In each of us, there is a young suffering child. We have all had times of difficulty as children and many of us have experienced trauma. To protect and defend ourselves against future suffering, we often try to forget those painful times. Every time we’re in touch with the experience of suffering, we believe we can’t bear it, and we stuff our feelings and memories deep down in our unconscious mind. It may be that we haven’t dared to face this child for many decades.

 

Somewhere around the age of 27 I began to lose sight of my “inner child!” Does this mean I won’t ever find him again? Is he lost forever? And can I still find the fun in life? I found a career at 27, and simultaneously, began to take part in the amazing thing called parenthood – for the first time.

 

And so the subconscious reminders arrive!

 

It’s interesting today, when I observe clients in the therapy room who are experiencing parenting or other relationship difficulties, of how becoming married, and/or becoming a parent, appears to have brought all the ‘hidden’ subconscious learning of their own childhood to the fore. Just because we don’t consciously think about the less healthy learnings of our childhood, doesn’t mean it isn’t there. The wounded child is always there!

Life Gets Serious

Accountability for our actions becomes realised, often giving rise to confusion and an individuation from who we always thought we were – to morphing and perhaps growing into something collaborative and compromising (in relationships as a partner and as a parent), and often it is here that we might lose some ability and find ourselves unable to allow that inner child to continue to exist, let alone flourish. That’s how it was for me anyway, I have recently come to appreciate.

What is this Inner Child?

Whether we can appreciate this or not, we all have an inner child. That child we once were (who is still holding and maintaining many of our beliefs and emotions associated with childhood experiences), is in us for all our adult lives!

Historically Speaking

Those initial and formative years set a template for who we would become. In parenting and our relationships we might ourselves to be over-compensating for our childhood, trying to ensure our relationships with our lovers and children are better than that which we experienced.

Formative Conditioning

When we are traumatised as a young person, we can and usually do carry this through to adulthood. If we had to become a carer for instance, we may miss the usual and expected ‘rights of passage’ otherwise learned and available, to be a child, playful and content to take at least some risk and explore boundaries as we would transition from child to adolescent, and from adolescent to adult; it may be here, that our ability to maintain that childhood innocence for some fun, that inquisitive streak and sense of playfulness – may be lost, or operate at a less than optimal level, leaving us too serious, too responsible, all of the time!

Balance and Harmony

I have a question for YOU! How can we regain or maintain that sense of fun? It’s about very much more than just being an adult AND having a sense of humour whilst enjoying the emotion of laughter. Even I still have this!

It’s perhaps playing (kind) jokes on others, and being able to receive same in the spirit tended. It’s still looking in awe at the skies, the clouds, the stars and the moon – in awe and wonderment. It’s observing playfully and with innocence other adults and children, animals and nature – and just for moments at a time, forgetting our conditioning that begins to be the inner narrative which mistakenly protests the world is a bad place, full of terrorists, criminals, paedophiles and murderers!

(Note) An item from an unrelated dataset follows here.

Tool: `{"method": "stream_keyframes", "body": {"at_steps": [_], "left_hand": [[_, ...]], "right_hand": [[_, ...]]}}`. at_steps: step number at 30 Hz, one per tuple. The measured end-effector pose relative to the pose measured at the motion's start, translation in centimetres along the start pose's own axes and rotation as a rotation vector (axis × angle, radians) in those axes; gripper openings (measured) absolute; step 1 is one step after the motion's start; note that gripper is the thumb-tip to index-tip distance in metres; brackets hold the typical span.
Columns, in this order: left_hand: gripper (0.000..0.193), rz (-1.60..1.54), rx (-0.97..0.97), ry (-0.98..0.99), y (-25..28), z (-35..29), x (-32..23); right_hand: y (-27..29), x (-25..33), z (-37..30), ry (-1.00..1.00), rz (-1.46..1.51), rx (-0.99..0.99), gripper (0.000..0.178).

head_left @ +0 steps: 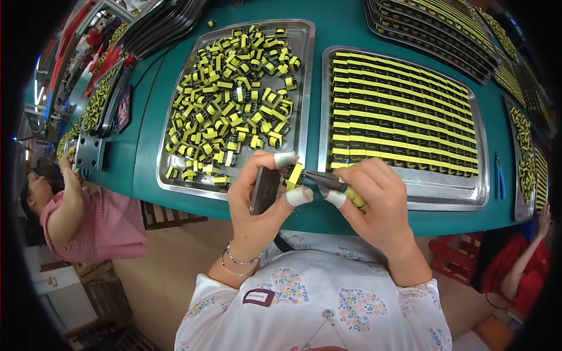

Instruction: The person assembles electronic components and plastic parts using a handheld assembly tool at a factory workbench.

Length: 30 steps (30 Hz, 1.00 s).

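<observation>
My left hand [249,202] pinches a small yellow-taped transformer [295,175] between thumb and forefinger, both wrapped in white tape. A dark flat rectangular block [266,190] is also held in that palm. In my right hand [377,196] is a pair of pliers [325,179] with yellow-wrapped handles, its dark jaws at the transformer's side. Whether the jaws grip a part of it is too small to tell. Just beyond my left hand, a metal tray [307,76] holds a loose heap of similar transformers. Beyond my right hand, another tray [486,175] holds them in tight, even rows.
Stacked trays [433,35] of transformers rise at the far right, and dark trays [164,29] are piled far left. Blue-handled pliers [500,178] lie right of the row-filled tray on the green tabletop [146,134]. One person [88,216] sits left, another [515,257] right.
</observation>
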<state>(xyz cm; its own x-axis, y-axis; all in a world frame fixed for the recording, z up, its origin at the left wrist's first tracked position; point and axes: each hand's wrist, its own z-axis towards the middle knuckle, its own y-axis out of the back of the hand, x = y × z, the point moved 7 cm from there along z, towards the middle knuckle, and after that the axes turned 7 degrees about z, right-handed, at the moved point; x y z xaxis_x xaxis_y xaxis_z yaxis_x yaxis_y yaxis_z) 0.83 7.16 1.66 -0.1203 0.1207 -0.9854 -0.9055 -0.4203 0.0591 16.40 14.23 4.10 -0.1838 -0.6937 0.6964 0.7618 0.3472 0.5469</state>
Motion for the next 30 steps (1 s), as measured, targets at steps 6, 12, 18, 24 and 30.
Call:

I’ve taken a moment to try and compose a little poetry… which is a first!


A Child Reclaimed

Waking in wonder

Without fear or judgement of the day ahead

The past is no more, the future remains safe in the hands of trust yet broken

Finding interest in words and meaning

Senses are true, reporting the tastes and smells, touch and sight – and the sounds

Feeling the sun or the rain with equal abandonment

Caring little how long they may last

Harsh words are temporarily forgotten

Kind words and encouragement grow trust in this place

Safe for a future unblemished by guilt and pain

Completing life’s journey both adult and inner child

Bob Brotchie


What else would you do to regrow your appreciation of what it might once of been, or could have been, to be so innocent and playful, so inquisitive and unassuming? Perhaps you have already recognised this in your self on your journey and have managed to hold and maintain your playfulness? I certainly see this in others too!

As ever, I’d love to hear and share your views and experiences, whether you’re a little emotionally ‘stuck’, or have overcome such states. Do you have permission (from yourself) to be playful?

If you’d like help re-discovering your inner child, or perhaps repairing your thoughts and emotions of an unhappy inner child… call or write

Gotcha! “YOU’RE IT!” Lol

About the author

Bob Brotchie is a counsellor, mindset consultant and creator of "Conscious Living by Design"™. He writes for Anglia Counselling, is featured on various other websites and introduces us to many guest writers all covering topics related to mental health and wellbeing.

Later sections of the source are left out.